Global HVDC Transmission Systems Market Analysis:
Major Market Drivers: The rising need for grid expansion and interconnection, the growing urbanization and industrialization levels, favorable government initiatives and policies, and the increasing advancement of technology are some of the major factors driving the market growth.
Key Market Trends: The growing trend of automation in HVDC systems and the inflating adoption of electric vehicles to reduce carbon footprints are fueling the HVDC transmission systems market growth. Governments and utilities are investing in grid modernization initiatives, including the deployment of HVDC transmission systems, to improve the efficiency, reliability, and flexibility of power grids. These initiatives are expected to propel the growth of the HVDC transmission systems market.
Geographical Trends: According to the HVDC transmission systems market outlook, Europe acquires the dominant share. The growth of the region is driven by several factors, such as the increasing demand for renewable energy integration, grid modernization initiatives by government bodies, and the need for long-distance transmission of electricity.
Competitive Landscape: Some of the major market players in the HVDC transmission systems industry include ABB Ltd., General Electric Company, Hitachi Ltd., LS ELECTRIC Co. Ltd., Mitsubishi Electric Corporation, Nexans S.A., NKT A/S, NR Electric Co. Ltd., Prysmian Group, Siemens AG, and Toshiba Corporation, among many others.
Challenges and Opportunities: The complexity of installation, high initial cost, regulatory and permitting hurdles, and technological limitations are some of the challenges hindering the HVDC transmission system market growth. However, ongoing technological advancements in HVDC transmission systems, such as the development of VSC-based systems and innovations in converter technology, present opportunities for improved efficiency, reliability, and flexibility.
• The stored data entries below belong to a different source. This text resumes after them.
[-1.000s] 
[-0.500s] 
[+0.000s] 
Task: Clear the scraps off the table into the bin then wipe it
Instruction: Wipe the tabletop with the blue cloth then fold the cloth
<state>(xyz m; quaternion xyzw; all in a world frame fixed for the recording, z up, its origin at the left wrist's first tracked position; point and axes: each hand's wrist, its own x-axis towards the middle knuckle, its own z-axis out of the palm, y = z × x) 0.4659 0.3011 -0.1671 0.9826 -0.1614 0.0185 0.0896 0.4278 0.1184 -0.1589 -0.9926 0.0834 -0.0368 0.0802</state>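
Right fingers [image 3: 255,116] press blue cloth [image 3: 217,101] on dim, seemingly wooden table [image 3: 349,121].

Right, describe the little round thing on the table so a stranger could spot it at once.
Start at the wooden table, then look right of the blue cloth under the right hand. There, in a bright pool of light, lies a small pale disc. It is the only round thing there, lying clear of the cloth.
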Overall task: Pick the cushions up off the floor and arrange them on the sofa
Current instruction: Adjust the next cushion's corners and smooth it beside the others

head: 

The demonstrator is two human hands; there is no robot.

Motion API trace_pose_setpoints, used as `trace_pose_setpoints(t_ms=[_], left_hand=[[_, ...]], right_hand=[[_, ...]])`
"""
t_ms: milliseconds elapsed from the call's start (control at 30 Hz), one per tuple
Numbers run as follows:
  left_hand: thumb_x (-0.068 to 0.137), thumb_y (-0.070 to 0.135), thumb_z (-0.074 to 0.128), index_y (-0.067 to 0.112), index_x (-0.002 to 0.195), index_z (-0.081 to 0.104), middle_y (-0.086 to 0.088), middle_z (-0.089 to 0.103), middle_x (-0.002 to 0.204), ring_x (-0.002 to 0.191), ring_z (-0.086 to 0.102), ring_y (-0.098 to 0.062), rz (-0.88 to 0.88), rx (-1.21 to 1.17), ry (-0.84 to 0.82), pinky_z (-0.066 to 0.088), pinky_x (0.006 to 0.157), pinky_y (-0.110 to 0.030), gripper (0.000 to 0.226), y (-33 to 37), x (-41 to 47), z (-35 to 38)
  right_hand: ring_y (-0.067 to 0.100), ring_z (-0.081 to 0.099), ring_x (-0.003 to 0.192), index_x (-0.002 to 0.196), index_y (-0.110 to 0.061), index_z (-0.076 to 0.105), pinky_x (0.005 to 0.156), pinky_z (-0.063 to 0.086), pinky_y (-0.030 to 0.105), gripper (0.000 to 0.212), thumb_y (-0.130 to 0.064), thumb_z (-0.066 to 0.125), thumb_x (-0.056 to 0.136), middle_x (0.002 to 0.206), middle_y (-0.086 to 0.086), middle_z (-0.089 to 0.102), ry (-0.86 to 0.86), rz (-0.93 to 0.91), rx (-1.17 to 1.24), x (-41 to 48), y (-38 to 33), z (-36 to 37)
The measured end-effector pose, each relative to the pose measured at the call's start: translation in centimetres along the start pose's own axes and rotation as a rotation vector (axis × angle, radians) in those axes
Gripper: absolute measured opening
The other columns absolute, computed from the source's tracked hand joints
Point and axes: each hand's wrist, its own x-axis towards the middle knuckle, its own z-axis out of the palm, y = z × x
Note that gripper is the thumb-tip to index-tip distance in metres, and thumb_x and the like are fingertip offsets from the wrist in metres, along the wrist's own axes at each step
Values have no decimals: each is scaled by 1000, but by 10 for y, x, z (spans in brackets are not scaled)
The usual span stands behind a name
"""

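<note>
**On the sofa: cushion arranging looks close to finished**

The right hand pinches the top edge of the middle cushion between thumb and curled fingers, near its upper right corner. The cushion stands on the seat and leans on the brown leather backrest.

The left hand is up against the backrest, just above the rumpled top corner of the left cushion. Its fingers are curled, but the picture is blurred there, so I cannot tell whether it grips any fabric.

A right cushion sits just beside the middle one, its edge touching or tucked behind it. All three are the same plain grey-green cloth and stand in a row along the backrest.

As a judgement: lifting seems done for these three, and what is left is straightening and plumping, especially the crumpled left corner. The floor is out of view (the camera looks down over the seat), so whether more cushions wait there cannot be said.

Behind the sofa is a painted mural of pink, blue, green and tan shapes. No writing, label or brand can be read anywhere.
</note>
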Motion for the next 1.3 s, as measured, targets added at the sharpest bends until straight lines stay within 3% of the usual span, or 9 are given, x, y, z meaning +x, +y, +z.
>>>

Global HVDC Transmission Systems Market Trends:
Growing Demand for Electricity

The growing population is inflating the electricity requirements, which is one of the key factors driving the HVDC transmission systems market demand. For instance, according to the United Nations, the population across the globe is anticipated to increase by nearly 2 billion in the coming 30 years and could reach 9.7 billion in 2050. Moreover, according to IEA, the demand for electricity across the world is anticipated to increase at a faster rate over the coming three years, growing at 3.4% annually through 2026. HVDC transmission systems are more efficient than traditional high voltage alternating current (HVAC) systems for transmitting electricity over long distances. This makes them ideal for transmitting power from remote power plants, such as hydroelectric or wind farms, to urban centers. As electricity demand grows, there is a need to expand and interconnect regional and national grids. HVDC transmission systems can help to facilitate grid expansion and interconnection by enabling the transmission of large amounts of electricity over long distances without significant losses. In many areas, data centers are a major factor contributing to the rise in electricity demand. For instance, according to IEA, Data centers may use more than one thousand terawatt-hours (TWh) of power in 2026. These factors are further adding to the HVDC transmission system market revenue.

Emergence of Submarine HVDC Transmission System

The emergence of submarine HVDC transmission systems represents a significant development in the field of electrical power transmission. Submarine HVDC transmission systems are used to transmit large amounts of electrical power underwater, typically over long distances, with high efficiency and reliability. The escalating focus on power trading between countries is propelling the demand for submarine electricity transmission. Moreover, offshore wind platforms also use the HVDC undersea power transmission system to send power to the coast. For instance, according to the Global Wind Energy Council, 64 GW of offshore wind was generated globally in 2022, which grew at a pace of 14% annually over the previous year.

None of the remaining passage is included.